» Work order
Compute how many lines in the entries below include the string "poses". Only the number is wanted.

» Listed entries
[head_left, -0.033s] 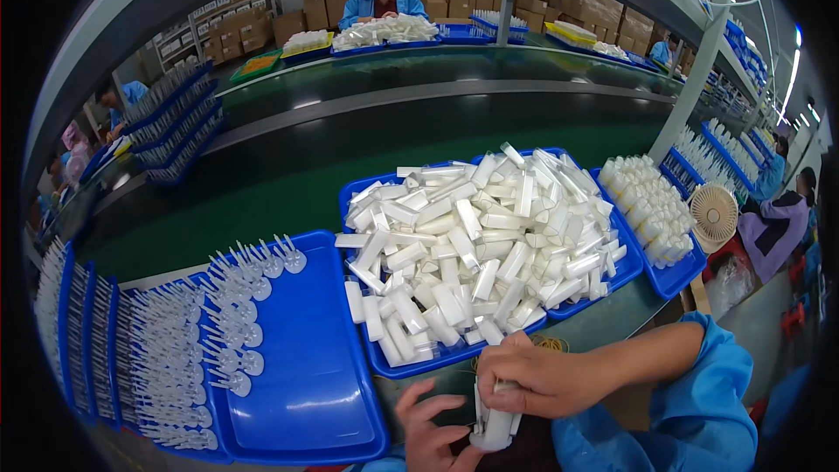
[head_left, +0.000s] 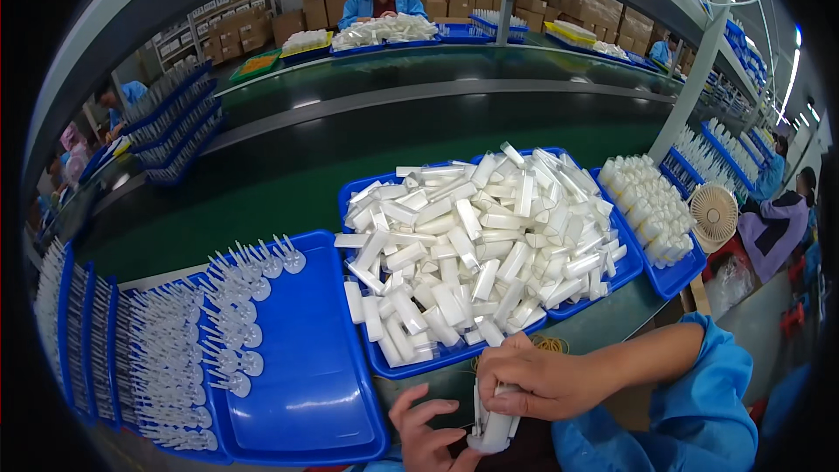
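At the lower middle, my right hand (head_left: 533, 382) is closed round the upper part of a white plastic part with a round base (head_left: 494, 433). Thin upright pieces run along the part's sides, and my fingers hide its top. My left hand (head_left: 424, 431) is just left of it, fingers spread and bent. Its fingertips come near the round base; whether they touch I cannot tell. Just beyond my hands, white rectangular pieces with clear film (head_left: 463, 253) are heaped over blue trays (head_left: 411, 370).
On the left, a blue tray (head_left: 306, 376) holds clear round-based pronged parts (head_left: 249, 332) along its left side; similar filled trays stand beside it. White cylindrical parts (head_left: 647, 205) fill a tray at right, near a round fan (head_left: 714, 214). A green conveyor belt (head_left: 288, 157) and a post (head_left: 690, 96) lie beyond.
My left hand has shifted slightly left, its fingers a little farther from the white part. My right hand keeps its hold in nearly the same place.
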`<state>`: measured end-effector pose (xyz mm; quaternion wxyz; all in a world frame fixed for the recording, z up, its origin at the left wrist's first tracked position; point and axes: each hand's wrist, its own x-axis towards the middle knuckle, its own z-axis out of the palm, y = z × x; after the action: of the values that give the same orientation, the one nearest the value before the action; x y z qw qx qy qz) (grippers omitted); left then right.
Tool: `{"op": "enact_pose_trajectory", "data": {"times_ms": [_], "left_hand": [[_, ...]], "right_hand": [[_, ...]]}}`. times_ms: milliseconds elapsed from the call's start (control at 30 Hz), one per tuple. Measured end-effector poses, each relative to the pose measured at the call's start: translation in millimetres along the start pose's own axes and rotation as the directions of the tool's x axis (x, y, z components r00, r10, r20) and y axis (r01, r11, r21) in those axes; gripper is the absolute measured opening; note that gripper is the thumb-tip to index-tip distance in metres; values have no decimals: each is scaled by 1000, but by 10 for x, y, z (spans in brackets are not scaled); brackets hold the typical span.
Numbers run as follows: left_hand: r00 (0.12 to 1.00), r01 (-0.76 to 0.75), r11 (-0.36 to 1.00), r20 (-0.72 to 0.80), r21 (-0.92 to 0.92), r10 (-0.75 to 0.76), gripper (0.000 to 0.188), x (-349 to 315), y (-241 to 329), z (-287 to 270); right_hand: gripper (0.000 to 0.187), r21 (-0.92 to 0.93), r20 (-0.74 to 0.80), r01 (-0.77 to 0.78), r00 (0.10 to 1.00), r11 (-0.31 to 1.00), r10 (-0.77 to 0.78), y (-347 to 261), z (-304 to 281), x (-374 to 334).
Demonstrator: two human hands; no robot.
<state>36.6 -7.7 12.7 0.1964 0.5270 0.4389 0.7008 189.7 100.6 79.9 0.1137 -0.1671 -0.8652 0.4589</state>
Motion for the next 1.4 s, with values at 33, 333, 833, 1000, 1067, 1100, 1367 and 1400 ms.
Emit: {"op": "enact_pose_trajectory", "data": {"times_ms": [33,333,833,1000,1067,1100,1367,1400], "left_hand": [[995,-18,998,101,59,12,16,4,-12,-44],[976,66,998,207,13,-67,25,67,-185,-143],[967,-41,997,255,64,24,18,160,-82,-226],[930,-71,990,367,123,22,15,180,-102,-185],[923,-87,988,384,125,33,16,186,-114,-163],[914,-95,986,403,137,32,16,191,-112,-155],[878,-80,990,479,117,14,12,195,-73,-114],[882,-79,991,470,103,22,12,196,-82,-105]], "right_hand": [[20,47,38,-34,999,998,33,-7,-9,-4],[44,-802,-397,-270,907,532,-139,429,-591,598],[16,-326,-338,-3,934,945,-114,220,-444,474],[19,478,-166,-122,960,870,226,302,-403,280],[25,716,-104,-127,953,687,284,295,-368,248],[28,812,-68,-124,951,570,303,296,-356,241],[21,858,27,-152,967,490,253,369,-292,156],[19,869,35,-139,975,474,221,395,-304,137]]}}
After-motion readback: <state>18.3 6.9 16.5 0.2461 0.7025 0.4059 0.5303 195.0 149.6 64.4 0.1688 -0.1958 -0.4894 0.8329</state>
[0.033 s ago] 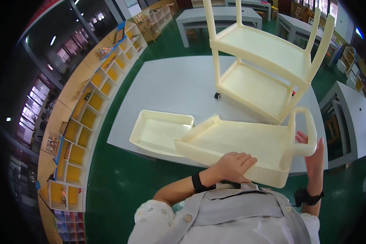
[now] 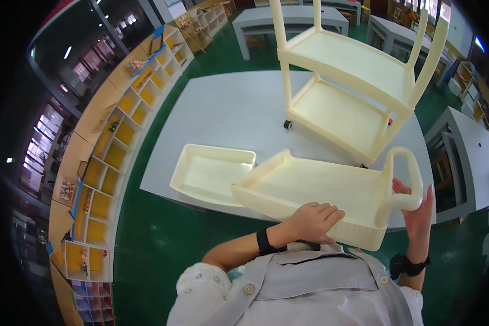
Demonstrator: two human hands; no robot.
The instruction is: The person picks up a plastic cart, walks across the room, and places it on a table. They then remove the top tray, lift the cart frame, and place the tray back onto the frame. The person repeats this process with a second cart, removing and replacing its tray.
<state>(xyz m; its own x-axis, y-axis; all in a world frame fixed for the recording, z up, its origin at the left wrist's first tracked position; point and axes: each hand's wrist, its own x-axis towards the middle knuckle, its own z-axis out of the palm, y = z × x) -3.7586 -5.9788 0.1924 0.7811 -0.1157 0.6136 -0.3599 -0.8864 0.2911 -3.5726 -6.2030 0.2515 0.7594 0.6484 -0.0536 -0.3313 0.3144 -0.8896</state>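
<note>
A cream tray (image 2: 331, 182) with a raised loop handle (image 2: 415, 174) at its right end is shown at the near edge of a pale grey table (image 2: 217, 108), its near right corner projecting past that edge toward a grey apron (image 2: 315, 280). The near wall of the tray is gripped by the left hand (image 2: 315, 221), whose fingers are bent and held close together over the rim; the underside of the grip is hidden. The right hand (image 2: 418, 214) is held open beneath and behind the handle, with thumb and fingers spread apart; whether the handle is touched cannot be told. A dark band is worn on each wrist. A smaller cream bin (image 2: 214, 168) is placed to the left, its right end partly covered from view by the left corner of the tray. Behind the tray, a cream cart (image 2: 350, 60) with two shelves, upright posts and small black wheels is stood on the table. The table is flanked on the left by a low shelf unit (image 2: 100, 205) with yellow-backed compartments, set on a green floor (image 2: 157, 266).
</note>
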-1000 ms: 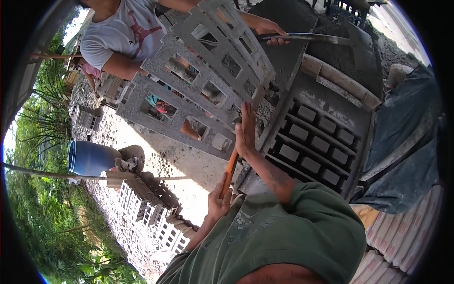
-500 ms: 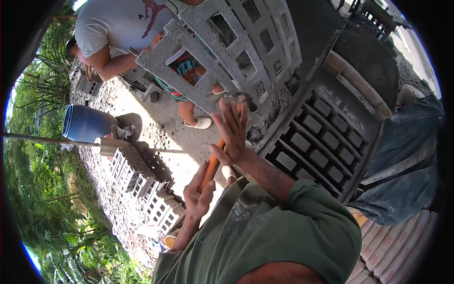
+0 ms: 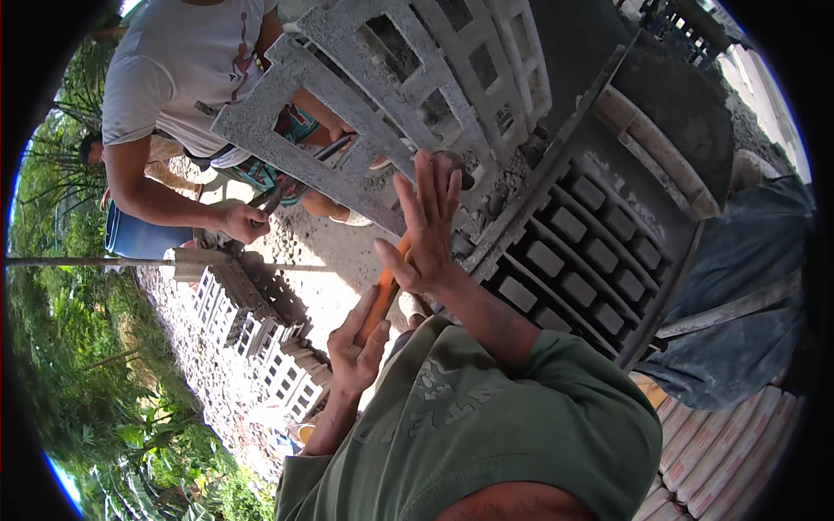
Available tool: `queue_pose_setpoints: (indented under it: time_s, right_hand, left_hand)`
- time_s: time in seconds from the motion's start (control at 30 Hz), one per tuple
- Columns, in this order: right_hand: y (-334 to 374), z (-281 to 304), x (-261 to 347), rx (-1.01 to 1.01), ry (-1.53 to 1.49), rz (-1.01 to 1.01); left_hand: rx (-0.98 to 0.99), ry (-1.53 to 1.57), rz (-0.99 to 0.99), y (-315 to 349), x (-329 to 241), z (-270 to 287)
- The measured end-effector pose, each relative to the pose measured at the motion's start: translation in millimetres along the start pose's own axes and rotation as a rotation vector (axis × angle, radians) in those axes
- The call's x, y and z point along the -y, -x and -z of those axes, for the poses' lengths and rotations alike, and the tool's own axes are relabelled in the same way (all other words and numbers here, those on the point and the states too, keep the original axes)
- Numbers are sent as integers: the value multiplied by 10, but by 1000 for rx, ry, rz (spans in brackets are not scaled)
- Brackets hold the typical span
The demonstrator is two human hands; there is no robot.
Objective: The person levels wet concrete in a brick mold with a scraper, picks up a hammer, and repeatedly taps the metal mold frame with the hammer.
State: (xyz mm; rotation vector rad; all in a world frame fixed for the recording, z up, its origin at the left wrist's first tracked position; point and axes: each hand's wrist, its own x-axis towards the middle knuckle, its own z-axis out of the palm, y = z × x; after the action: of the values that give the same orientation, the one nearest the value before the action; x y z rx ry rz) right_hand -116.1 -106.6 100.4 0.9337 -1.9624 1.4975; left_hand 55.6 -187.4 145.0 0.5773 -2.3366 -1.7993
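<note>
My left hand [image 3: 354,352] is wrapped round the orange handle [image 3: 382,293] of a hammer. The dark, rounded hammer head [image 3: 467,171] shows partly behind my right fingers. My right hand [image 3: 423,234] lies along the upper handle with its fingers stretched out, and I cannot tell whether its palm touches the handle. Just beyond stand grey hollow concrete pieces [image 3: 347,126] with rectangular openings, in a leaning row. To the right of my right hand is a dark mould [image 3: 565,260] with several rectangular blocks in rows.
A co-worker in a white shirt [image 3: 178,69] bends behind the concrete pieces, one hand [image 3: 246,223] on a dark bar. Stacked hollow blocks [image 3: 261,326] and a blue barrel [image 3: 143,233] stand left. A dark tarp [image 3: 738,304] and stacked bags [image 3: 725,451] are at right.
The co-worker has shifted left and nearer, an arm reaching down toward a dark bar. The nearest concrete piece has moved left. My hands have shifted slightly, still at the hammer.
</note>
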Motion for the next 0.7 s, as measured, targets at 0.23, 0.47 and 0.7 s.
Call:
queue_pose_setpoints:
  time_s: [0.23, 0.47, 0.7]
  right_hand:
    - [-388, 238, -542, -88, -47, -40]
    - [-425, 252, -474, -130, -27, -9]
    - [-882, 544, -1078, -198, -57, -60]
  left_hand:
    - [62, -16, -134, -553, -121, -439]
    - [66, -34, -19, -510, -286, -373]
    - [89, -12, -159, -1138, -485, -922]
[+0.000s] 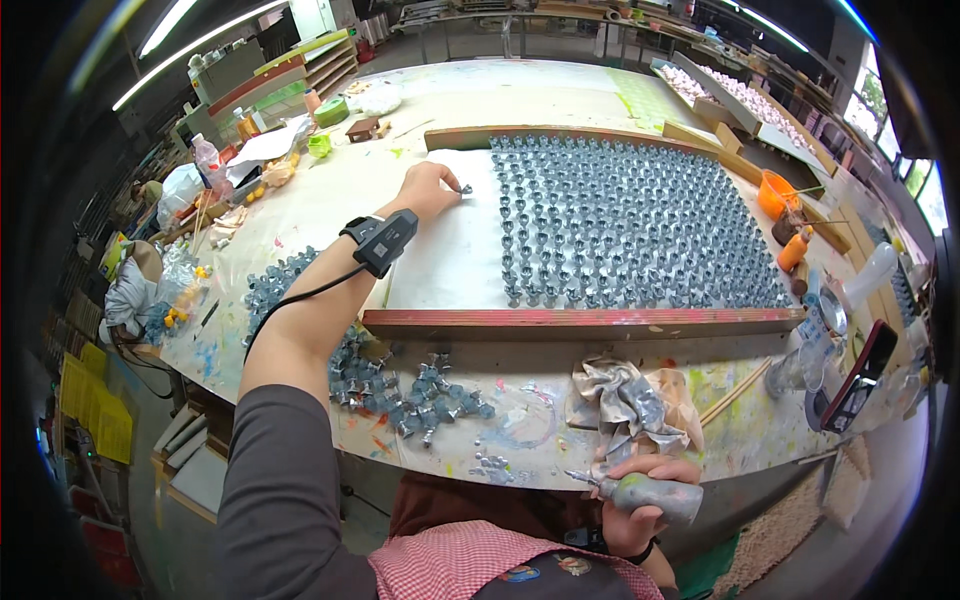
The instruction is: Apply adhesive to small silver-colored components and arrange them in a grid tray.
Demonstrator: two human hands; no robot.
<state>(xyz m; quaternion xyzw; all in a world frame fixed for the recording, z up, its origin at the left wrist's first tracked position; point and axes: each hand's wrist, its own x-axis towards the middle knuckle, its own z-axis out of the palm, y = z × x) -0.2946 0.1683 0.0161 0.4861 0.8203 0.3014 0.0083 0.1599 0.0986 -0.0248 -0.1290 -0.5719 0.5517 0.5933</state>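
The left hand (428, 190) reaches far forward over a white sheet (445, 250), its fingertips pinched shut on a small grey piece (466, 188); the piece sits just at the near-left corner of the rows of like pieces (640, 225), touching or almost touching the sheet, which of the two I cannot tell; those rows fill the sheet to the right of this hand, bounded by a wooden frame (580, 322) whose red-stained near rail lies between the two hands; a black band with a cable (380, 240) wraps the left wrist; the right hand (650, 495) stays low and close to the body, at the near edge of the surface (560, 400), fingers wrapped tight round a paint-smeared grey bottle (650, 497) lying on its side with its nozzle pointing left; just beyond this hand lies a crumpled rag (625, 400); under the left forearm and to its left a loose heap of grey pieces (400, 390) spreads over the paint-spattered surface; far right of the right hand stand an orange cup (775, 192) and a dark phone-like slab (860, 375); beyond the left hand, well apart, sits a green roll (330, 111).
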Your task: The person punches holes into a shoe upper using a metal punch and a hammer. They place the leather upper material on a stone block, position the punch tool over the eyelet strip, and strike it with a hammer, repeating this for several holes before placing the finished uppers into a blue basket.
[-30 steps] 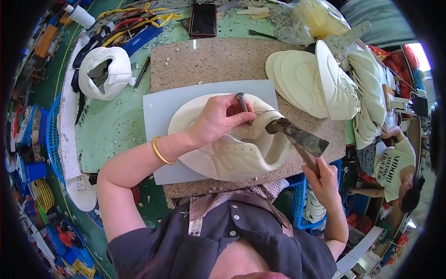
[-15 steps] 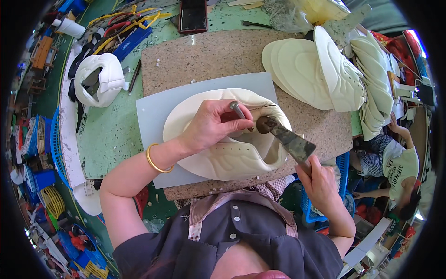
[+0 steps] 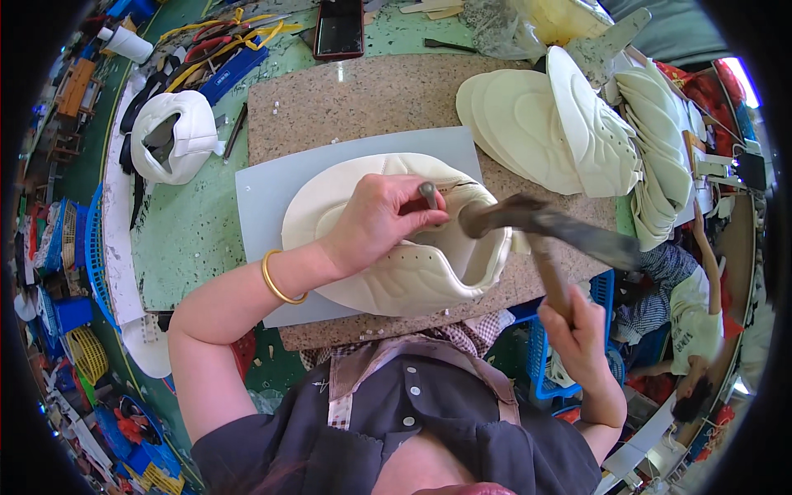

» Answer for this exercise
2